Nothing says discrimination like booing a Black person trying to talk about discrimination.
Such is life during a floor debate inside the Indiana Statehouse on Thursday in which Black lawmakers claimed that a bill would allow students in the largely white St. Joseph County township to leave the racially diverse South Bend Community Schools to join a smaller, rural school made up of mostly white students.
Rep. Greg Porter, (D-Indianapolis,) walked off the House floor after several Republican colleagues booed and loud talked over his claims that the move was discriminatory.
The bill’s author, Rep. Jake Teshka, (R-South Bend,) told the USA Today that the move was about transportation issues.
From USA Today:
After Porter walked off the House floor overcome with emotion, Rep. Vernon Smith, D-Gary, reiterated concerns about discrimination and spoke about his own experiences facing discrimination as a Black man, being pulled over for “driving while Black” and being denied access to certain places because of the color of his skin. He was met with “boos” from several other GOP lawmakers.
Rep.
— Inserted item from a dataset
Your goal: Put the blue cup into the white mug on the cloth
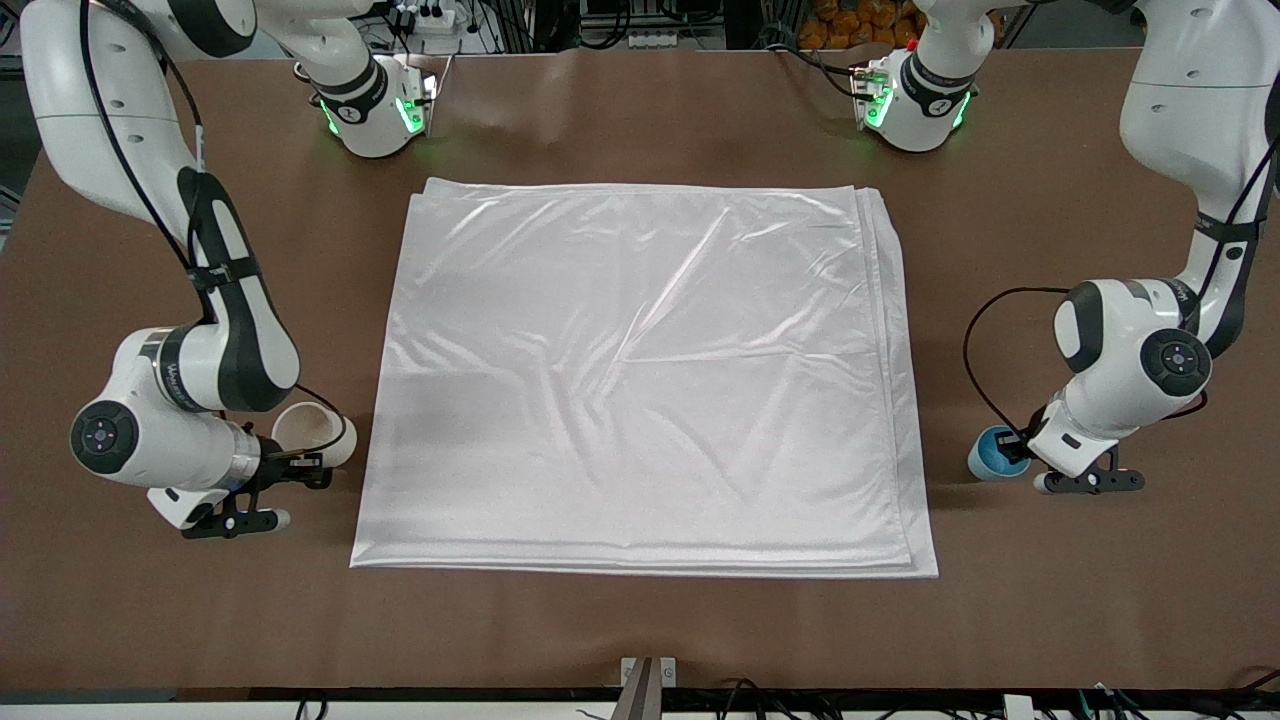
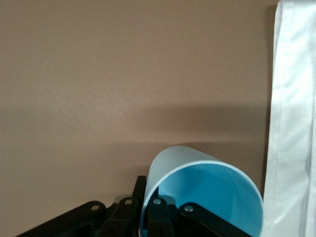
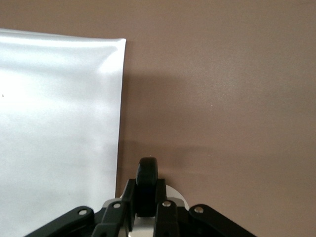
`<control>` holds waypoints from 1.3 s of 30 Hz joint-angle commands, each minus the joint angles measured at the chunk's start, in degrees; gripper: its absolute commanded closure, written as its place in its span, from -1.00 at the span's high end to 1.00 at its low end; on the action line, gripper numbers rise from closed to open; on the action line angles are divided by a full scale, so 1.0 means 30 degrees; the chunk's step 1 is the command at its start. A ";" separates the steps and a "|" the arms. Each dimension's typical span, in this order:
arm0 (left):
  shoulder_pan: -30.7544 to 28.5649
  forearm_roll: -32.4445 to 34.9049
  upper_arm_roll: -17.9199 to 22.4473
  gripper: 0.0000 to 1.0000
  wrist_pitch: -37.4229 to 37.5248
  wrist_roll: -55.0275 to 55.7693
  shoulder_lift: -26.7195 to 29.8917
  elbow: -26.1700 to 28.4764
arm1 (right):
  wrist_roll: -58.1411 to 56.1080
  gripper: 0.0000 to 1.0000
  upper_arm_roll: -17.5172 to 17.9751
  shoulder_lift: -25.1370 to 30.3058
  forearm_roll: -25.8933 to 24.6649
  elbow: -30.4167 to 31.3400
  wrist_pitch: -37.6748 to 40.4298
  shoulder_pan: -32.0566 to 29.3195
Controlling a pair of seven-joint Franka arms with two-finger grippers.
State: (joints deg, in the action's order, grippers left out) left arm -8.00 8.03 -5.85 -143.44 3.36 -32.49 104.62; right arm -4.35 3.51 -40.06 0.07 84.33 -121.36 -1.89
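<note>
Brown table, cables along its edges

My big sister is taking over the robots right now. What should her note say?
Left gripper: shut on the blue cup, on the table beside the cloth at the left arm's end.
Right gripper: shut on the white mug, beside the cloth at the right arm's end.
Done: both cups grasped.
Left: set the mug on the cloth, then put the blue cup inside it.

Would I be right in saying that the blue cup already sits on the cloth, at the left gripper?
Not quite. The blue cup is at the left gripper, but it is off the cloth, over the bare table toward the left arm's end, as the front view shows.
</note>
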 commanded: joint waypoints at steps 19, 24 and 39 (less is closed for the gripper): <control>0.0119 0.0516 -0.0541 -1.00 0.1464 -0.0271 0.1162 -0.0507 | 0.6984 -1.00 0.0208 0.0433 0.0063 -0.0308 0.1810 0.2621; 0.0119 0.0545 -0.0600 -1.00 0.1581 -0.0271 0.1337 -0.0596 | 0.8889 -1.00 0.0237 0.0492 0.0064 -0.0308 0.1869 0.3383; 0.0090 0.0545 -0.1507 -1.00 0.2226 -0.0271 0.2275 -0.0596 | 1.5011 -1.00 0.0325 0.0609 0.0122 -0.0542 0.2543 0.6019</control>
State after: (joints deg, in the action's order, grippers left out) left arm -7.39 8.25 -9.15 -138.76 3.31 -27.66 102.52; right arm 35.44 4.47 -39.23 0.13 83.32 -115.09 14.48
Jim Lucas, R-Seymour, then walked out over his objections to Smith’s testimony.
Lucas declined to answer questions about what happened, other than to criticize media reports as inaccurate without saying specifically why.
Lucas was sanctioned by the GOP Speaker of the House, Todd Huston, over the summer for sharing a racist meme. The chairwoman of the Black caucus, Robin Shackleford, had released a scathing call for Lucas’s removal from several committees, saying he was unremorseful. She also called for the House to have bias training, saying “his thinking and his behavior is enabled by the complacency of some of our colleagues.”
Shackleford said Thursday that leadership of the Black caucus and House Democrats met with Huston after the incident on the floor and, again, asked for the training.
“If they’re feeling that we’re constantly attacking them and they’re taking it personal, then they’re going to be on the defense and we’re never going to go anywhere,” Shackleford said.
Teshka, unlike his Republican cohorts, wasn’t offended that some Black lawmakers took issue with the bill he wrote.
“I’m not taking any of this personally, so please don’t feel like you have to come to my defense,” he told his colleagues during the closing debate on his bill.
The bill passed, 52-43, USA Today reports.